Novelists Henning Mankell of Sweden and John Banville of Ireland are well-known in their countries. Once their books enjoy warm welcomes at home, they make their way to these shores.
The title of John Banville's first novel since "The Sea" won the Man Booker Prize in 2005, would let us believe there is an infinite number of infinities, like looking at Charles Foster Kane's reflection repeated over and over in mirrors in "Citizen Kane."

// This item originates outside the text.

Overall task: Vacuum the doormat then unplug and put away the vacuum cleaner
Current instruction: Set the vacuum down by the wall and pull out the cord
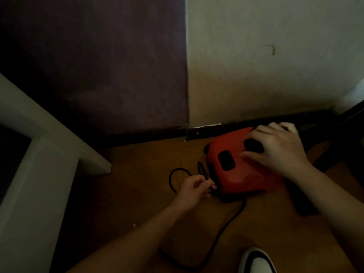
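Observation:
A red vacuum cleaner (232,166) sits on the brown floor near the dark skirting board, in the corner of the room. My right hand (275,150) rests on top of it with fingers spread, the fingertips by a black button. My left hand (195,187) pinches the black power cord (175,174) close to the vacuum's left side. The cord loops on the floor to the left of that hand, and another stretch (226,227) runs from under the vacuum toward me. No doormat is in view.
A white furniture frame (49,154) stands at the left. A purple wall (98,66) meets a cream wall (266,56) at the corner. My white shoe (256,261) is at the bottom edge. A dark object (303,203) lies beside the vacuum on the right.

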Demonstrator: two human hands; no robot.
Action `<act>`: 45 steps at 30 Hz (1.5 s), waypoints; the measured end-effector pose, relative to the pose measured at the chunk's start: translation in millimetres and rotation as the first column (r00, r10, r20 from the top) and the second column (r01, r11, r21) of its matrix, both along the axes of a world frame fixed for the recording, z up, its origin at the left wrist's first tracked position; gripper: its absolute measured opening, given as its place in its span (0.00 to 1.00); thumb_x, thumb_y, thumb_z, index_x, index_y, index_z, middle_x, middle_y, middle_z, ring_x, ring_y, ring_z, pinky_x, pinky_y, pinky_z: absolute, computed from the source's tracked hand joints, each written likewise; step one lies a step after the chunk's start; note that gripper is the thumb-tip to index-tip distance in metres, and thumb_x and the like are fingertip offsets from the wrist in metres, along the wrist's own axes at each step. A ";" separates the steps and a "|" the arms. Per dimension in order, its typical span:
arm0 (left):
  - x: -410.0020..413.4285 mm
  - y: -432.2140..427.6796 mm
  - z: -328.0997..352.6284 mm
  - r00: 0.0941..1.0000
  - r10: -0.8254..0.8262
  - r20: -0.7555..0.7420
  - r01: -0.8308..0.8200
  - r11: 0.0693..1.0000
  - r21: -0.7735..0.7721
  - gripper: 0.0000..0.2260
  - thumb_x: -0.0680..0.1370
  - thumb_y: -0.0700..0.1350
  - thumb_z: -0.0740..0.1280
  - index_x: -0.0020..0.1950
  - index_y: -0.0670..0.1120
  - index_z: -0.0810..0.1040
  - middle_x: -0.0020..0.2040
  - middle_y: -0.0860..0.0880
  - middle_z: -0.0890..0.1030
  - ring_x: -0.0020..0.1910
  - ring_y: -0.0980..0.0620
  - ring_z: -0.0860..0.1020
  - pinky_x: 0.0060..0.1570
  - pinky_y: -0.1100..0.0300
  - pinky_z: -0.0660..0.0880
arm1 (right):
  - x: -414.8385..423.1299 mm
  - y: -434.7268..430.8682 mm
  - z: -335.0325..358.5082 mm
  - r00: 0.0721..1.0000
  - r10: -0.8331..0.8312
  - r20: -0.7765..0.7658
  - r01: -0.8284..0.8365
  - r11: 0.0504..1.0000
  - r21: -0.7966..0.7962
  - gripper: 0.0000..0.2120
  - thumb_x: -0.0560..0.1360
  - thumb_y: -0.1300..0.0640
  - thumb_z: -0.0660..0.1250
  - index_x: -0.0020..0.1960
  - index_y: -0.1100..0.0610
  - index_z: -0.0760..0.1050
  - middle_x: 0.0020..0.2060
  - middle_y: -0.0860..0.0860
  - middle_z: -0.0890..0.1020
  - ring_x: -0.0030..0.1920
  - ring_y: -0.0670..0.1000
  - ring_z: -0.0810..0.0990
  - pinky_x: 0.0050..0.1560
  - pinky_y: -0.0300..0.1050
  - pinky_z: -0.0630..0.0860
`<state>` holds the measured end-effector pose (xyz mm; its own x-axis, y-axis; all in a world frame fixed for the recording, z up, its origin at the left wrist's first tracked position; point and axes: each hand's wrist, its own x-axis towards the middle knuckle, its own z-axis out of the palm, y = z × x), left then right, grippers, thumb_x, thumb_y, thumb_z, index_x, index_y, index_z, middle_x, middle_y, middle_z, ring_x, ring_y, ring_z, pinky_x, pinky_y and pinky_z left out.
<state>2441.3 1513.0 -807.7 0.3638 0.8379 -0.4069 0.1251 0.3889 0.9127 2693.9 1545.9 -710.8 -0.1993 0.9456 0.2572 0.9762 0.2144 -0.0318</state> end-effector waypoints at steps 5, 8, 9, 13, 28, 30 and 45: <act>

What we enter here, as the novel opens in a seedy Irish manor called Arden House, is one of an infinite variety of alternative universes with English popes and autos fueled by salt brine. There brilliant mathematician Adam Godley (are your ears pricking up?) lies dying, surrounded by his drunken wife, Ursula, timid son, also Adam, his beautiful wife Helen and dreary daughter Petra, a self-multilator.
As the sun rises, Helen remains abed, dreaming of a night of rigorous love-making with her husband.
Not really. Her randy lover was Zeus, taking Adam's form while the real husband was distracted by Hermes. But that's Zeus for you, claiming his lordly right to ravish human females.
If you remember mythology, Hermes is the son of Zeus and our narrator for this strange, often lovely, tale of humans and gods, a modern version of "The Metamorphosis" by Ovid.
Mr. Banville has been amusing himself recently writing crime novels with the morose Dublin pathologist Quirke under the pseudonym Benjamin Black. The third, "Elegy for April," will go on sale in April.
"Infinities," however, is a light, often pleasant entertainment, a mix of science fiction, Greek myths, a welter of cultural and mathematical references and puzzled humans, framed in the kind of charming, if too cute, language that distinguishes Mr. Banville's prose. For instance, here's Hermes' rumination on the demands of divinity:
"Fine gods we are, that we must muster to a mortal must. But even our avatar, the triune lord of a later epiphany, forfeits the omnipotence you ascribe to him in the simple fact that the thing he cannot do is will himself out of existence, as one of the desert fathers ... inconveniently pointed out and was promptly stoned to death -- or crucified, was it? for his impudence."
Consider "The Infinities" a kind of hallucinatory trip -- without the drugs -- into life's big questions but with no regard for finding the answers.
Henning Mankell, a native of Sweden who spends a good part of his time in Mozambique, is familiar to crime-fiction readers with his Kurt Wallender police series. His new book is an original but still chock-a-block with gory crime combined with hints of the late Stieg Larsson's social concern and John LeCarre's international intrigue.
It opens in wintry rural Sweden with a wolf finding a delicious meal in the snow -- a human foot. The book then takes readers back in time to the building of the transcontinental railroad in 1860s America, then onto to modern Beijing and over to resource-rich Africa.
The foot was a small piece of a horrific mass murder in a village. The motive was an age-old revenge. At the center of this three-century saga is a middle-aged judge, Birgitta Roslin, struggling with a failing marriage and health, who pushes herself into dangerous territory.
Mr. Mankell is also treading treacherous novelistic waters, straining to imagine parallel stories of economic exploitation of immigrants, today and yesterday, with the title character, Ya Ru, the link between them. Unfortunately, his villain is a cliched bad guy who's hard to accept, a rapacious capitalist giving Mr. Mankell the opportunity to preach about the ills of the modern economy.
Ambition, then, is the author's undoing, burdening a complex plot with a simplistic moral cast.